Given both the increasing demographic, political, and economic importance of Latinos and their desire for action, leaders in the environmental movement need to articulate a vision of equitable engagement with the U.S. Latino community if we are to realize the Green New Deal’s promise of an equitable climate-resilient future for all – not just for Latinos. That vision requires strong leadership that:

  • Mobilizes Latinos to demand that congressional leadership restores environmental and health protections—and the federal agencies that protect us—decimated by the Trump administration;

  • Advocates for a transition to 100% clean energy that delivers public health, environmental, and economic benefits to urban and rural Latinos, many of which are low income and overburdened with climate change impacts;

  • Recognizes the emerging importance of Latinos on the national conversation on climate change;

  • Integrates the knowledge and insights accumulated through the historical struggles of past and present Latino leaders in labor, farm work, environmental justice, faith, business, and advocacy, who have long been in the frontlines of climate change impacts;

  • Convenes partnerships between the scientific, environmental, and climate-vulnerable communities to co-develop, conduct, and communicate scientific research that evaluates disparities in climate change impacts, and solutions to reduce them;

  • Acknowledges the very diverse cultural, social, and religious backgrounds of U.S. Latinos, and engages these constituencies in culturally-appropriate ways.
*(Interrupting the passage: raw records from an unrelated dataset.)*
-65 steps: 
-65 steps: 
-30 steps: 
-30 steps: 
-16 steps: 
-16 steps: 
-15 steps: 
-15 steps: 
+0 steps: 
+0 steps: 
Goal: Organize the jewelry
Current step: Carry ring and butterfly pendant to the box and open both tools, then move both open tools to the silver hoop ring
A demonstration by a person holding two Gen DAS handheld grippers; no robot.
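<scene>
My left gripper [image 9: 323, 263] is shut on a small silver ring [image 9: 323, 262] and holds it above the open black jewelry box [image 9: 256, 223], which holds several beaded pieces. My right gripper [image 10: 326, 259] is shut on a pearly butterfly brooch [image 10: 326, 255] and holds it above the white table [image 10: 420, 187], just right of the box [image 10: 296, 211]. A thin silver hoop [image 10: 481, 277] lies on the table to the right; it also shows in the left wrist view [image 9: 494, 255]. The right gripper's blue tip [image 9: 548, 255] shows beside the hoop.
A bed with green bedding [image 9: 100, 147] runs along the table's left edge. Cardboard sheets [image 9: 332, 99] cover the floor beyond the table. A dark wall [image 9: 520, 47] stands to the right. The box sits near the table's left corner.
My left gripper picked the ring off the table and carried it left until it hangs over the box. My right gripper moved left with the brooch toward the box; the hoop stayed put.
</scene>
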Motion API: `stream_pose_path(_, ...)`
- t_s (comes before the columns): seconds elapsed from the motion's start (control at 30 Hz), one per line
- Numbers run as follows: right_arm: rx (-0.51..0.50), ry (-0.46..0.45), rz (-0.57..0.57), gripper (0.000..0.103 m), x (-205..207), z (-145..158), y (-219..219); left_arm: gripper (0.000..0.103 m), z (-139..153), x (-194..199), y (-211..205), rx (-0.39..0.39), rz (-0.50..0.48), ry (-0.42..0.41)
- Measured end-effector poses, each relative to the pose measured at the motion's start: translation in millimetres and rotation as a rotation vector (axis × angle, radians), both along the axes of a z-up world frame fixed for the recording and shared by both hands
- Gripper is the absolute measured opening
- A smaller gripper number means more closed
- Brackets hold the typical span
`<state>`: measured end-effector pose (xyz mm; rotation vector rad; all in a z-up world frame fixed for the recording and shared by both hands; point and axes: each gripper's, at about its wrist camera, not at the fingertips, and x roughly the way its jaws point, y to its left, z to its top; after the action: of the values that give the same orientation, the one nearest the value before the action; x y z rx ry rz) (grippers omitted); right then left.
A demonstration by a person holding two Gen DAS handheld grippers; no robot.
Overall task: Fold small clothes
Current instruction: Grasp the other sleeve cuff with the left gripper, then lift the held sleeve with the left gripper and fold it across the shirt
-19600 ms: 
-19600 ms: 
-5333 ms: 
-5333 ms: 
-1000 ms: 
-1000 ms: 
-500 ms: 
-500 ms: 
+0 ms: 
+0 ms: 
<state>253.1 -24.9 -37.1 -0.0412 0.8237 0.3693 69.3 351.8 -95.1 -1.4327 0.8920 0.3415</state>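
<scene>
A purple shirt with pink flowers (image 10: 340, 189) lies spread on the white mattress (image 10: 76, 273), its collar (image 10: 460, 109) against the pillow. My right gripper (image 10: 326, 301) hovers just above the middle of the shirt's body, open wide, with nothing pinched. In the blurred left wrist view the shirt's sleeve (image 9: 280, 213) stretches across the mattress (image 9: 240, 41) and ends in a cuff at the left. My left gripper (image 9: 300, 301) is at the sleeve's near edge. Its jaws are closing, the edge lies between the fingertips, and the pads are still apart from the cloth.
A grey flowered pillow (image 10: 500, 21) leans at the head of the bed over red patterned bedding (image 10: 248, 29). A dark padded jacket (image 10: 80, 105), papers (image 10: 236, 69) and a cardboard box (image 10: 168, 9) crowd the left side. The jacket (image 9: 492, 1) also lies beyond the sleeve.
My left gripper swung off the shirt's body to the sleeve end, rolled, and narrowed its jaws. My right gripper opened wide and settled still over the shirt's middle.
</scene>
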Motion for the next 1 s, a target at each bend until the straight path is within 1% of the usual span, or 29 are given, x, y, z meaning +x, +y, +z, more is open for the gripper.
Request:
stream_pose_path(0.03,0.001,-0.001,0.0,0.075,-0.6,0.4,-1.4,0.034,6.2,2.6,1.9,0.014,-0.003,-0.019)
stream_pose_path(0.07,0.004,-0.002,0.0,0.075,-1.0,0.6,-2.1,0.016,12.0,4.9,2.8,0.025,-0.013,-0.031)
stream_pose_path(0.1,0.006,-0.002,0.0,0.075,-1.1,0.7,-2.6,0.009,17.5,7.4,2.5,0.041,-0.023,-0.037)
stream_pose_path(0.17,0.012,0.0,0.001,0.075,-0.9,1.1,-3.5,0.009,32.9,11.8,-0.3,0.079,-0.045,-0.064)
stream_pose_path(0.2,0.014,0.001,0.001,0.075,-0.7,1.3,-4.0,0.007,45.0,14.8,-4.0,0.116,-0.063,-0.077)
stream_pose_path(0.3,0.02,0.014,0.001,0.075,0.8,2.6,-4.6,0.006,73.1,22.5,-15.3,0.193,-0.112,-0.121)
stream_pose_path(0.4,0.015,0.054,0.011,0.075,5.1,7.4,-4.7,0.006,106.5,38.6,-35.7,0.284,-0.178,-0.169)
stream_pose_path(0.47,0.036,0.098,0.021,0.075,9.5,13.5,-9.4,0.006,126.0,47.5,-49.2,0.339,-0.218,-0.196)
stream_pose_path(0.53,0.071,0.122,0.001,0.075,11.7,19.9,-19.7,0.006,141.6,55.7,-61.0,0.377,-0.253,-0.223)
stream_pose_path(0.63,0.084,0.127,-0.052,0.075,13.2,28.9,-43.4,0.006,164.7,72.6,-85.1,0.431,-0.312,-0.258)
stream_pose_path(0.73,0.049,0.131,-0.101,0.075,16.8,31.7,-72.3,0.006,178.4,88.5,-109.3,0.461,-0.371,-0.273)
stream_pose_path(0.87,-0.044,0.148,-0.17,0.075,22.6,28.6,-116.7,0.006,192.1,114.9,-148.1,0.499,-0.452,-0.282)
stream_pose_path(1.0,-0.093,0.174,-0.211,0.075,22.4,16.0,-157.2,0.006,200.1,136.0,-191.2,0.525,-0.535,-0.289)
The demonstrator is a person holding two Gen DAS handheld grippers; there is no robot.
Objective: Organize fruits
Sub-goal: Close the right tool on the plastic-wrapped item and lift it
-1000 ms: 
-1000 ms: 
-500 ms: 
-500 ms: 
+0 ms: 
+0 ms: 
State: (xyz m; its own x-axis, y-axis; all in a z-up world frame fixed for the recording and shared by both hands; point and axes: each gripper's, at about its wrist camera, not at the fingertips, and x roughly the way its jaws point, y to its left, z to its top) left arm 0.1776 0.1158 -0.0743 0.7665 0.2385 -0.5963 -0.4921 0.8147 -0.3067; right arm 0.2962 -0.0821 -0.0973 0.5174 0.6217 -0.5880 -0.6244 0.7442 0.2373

On the occasion of Earth Day 2019, I reflect on how Latinos and other immigrants enrich the cultural, scientific, political, and civic engagement tapestry of the country, and hold the key to the dream of a Green New Deal. Latinos and other populations of color will continue to increase their share in the workforce—and will continue to be seriously affected by climate change.

We need to invest in the emerging workforce to empower a healthy, economically secure, and resilient workforce. We must not forget that the Boomer generation was made possible largely due to access to housing, consumer credit, technology, transportation, and especially good jobs—access that was possible only through significant societal investments that paid off by creating a social and economic boom for the country.

Though our times are very different, history tells us that investments in the workforce will continue to create wealth for the country, and doing that equitably is a critical part of the solution to the planetary climate crisis.

Dr. Juan Declet-Barreto is a Voces Verdes leader and climate scientist of the Union of Concerned Scientists.